_Activity_
Please reproduce, exactly and with nothing added, the lines of the material below that run from the one containing "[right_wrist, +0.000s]" to the end.

---*---

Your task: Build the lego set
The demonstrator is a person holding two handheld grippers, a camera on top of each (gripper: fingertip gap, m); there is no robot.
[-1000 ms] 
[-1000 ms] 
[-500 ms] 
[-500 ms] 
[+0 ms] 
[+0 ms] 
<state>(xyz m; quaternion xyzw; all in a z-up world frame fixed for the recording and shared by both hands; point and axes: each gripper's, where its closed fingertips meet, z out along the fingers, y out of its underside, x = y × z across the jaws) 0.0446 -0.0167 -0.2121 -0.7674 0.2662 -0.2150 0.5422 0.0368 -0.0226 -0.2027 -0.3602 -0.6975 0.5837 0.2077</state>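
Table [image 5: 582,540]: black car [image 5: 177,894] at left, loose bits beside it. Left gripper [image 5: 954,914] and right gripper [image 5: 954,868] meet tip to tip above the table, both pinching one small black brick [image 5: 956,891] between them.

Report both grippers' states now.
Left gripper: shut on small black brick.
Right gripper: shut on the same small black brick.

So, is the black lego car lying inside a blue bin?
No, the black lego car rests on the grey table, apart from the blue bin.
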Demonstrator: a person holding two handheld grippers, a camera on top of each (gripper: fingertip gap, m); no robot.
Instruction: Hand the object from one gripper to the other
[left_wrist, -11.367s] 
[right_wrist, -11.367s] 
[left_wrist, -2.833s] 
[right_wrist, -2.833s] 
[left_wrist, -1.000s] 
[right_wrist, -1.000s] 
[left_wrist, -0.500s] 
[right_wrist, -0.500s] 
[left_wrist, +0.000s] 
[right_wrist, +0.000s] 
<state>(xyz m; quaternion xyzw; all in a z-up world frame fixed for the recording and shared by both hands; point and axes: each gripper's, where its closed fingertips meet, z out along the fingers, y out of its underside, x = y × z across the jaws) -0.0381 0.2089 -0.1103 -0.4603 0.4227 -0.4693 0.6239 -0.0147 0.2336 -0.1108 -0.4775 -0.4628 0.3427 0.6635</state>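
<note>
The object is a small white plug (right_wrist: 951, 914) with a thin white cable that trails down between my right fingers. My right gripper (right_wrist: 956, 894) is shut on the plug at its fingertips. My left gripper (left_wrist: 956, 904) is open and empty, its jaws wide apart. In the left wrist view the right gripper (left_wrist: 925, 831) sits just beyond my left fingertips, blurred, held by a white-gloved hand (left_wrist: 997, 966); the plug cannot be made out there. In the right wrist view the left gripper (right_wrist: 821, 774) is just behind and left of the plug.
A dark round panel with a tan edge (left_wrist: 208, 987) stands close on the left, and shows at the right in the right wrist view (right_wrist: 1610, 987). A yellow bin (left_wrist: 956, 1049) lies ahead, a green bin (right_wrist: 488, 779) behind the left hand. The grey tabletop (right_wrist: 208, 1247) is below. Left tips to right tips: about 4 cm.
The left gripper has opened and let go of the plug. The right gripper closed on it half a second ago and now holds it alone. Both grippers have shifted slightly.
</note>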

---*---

_Solution below_
[right_wrist, +0.000s] 
<state>(xyz m; quaternion xyzw; all in a z-up world frame fixed for the recording and shared by both hands; point and axes: each gripper's, where its closed fingertips meet, z out along the fingers, y out of its underside, x = y × z across the jaws) -0.0381 0.2089 -0.1103 -0.4603 0.4227 -0.4693 0.6239 -0.0147 0.2336 -0.1108 -0.4775 -0.4628 0.3427 0.6635</state>
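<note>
The object is a small white plug (right_wrist: 951, 914) with a thin white cable that trails down between my right fingers. My right gripper (right_wrist: 956, 894) is shut on the plug at its fingertips. My left gripper (left_wrist: 956, 904) is open and empty, its jaws wide apart. In the left wrist view the right gripper (left_wrist: 925, 831) sits just beyond my left fingertips, blurred, held by a white-gloved hand (left_wrist: 997, 966); the plug cannot be made out there. In the right wrist view the left gripper (right_wrist: 821, 774) is just behind and left of the plug.
A dark round panel with a tan edge (left_wrist: 208, 987) stands close on the left, and shows at the right in the right wrist view (right_wrist: 1610, 987). A yellow bin (left_wrist: 956, 1049) lies ahead, a green bin (right_wrist: 488, 779) behind the left hand. The grey tabletop (right_wrist: 208, 1247) is below. Left tips to right tips: about 4 cm.
The left gripper has opened and let go of the plug. The right gripper closed on it half a second ago and now holds it alone. Both grippers have shifted slightly.
</note>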

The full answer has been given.